■ **TASK BRIEF**
Pictures stay out of the copy, which must hold exactly the lines from the one containing "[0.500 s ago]" through the end of the material below.

■ **THE DATA**

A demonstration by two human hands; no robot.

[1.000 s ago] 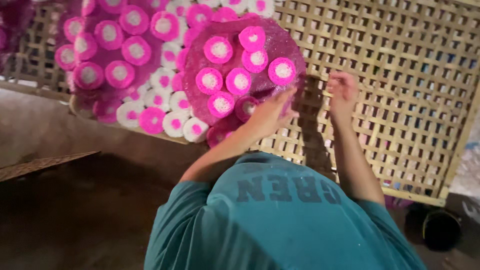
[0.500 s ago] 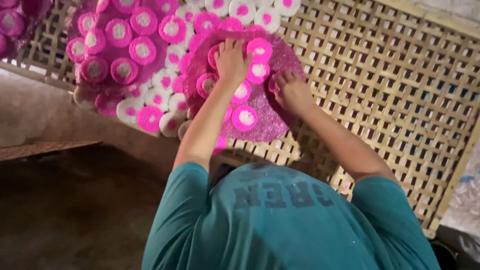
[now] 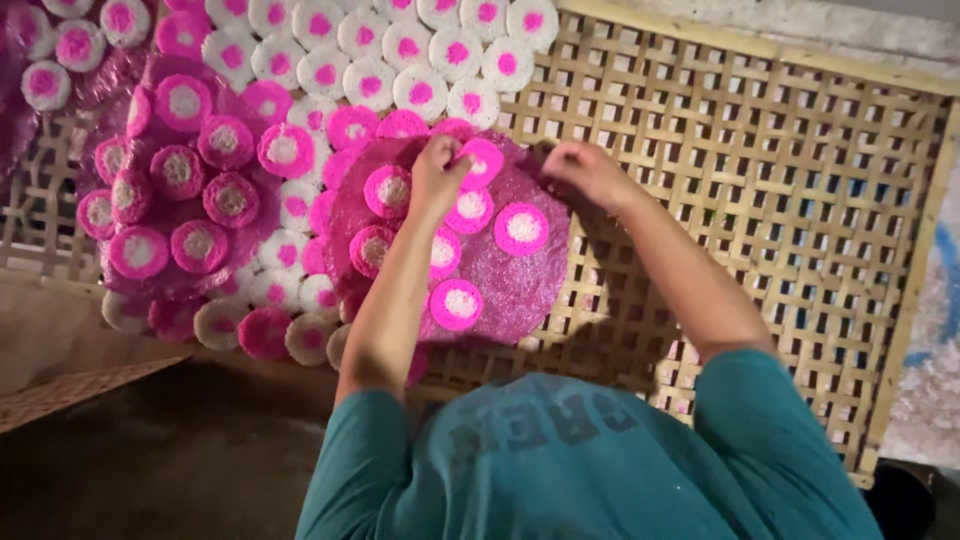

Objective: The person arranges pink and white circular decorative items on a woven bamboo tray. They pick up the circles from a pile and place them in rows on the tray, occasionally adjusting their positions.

■ **ANSWER**
[0.500 s ago] 
[now] 

Objective: The person arranges pink and white circular decorative items on a woven bamboo tray. They pick up the circles from a pile and place them in rows on the tray, occasionally adjusting their positions.

No further output is needed here.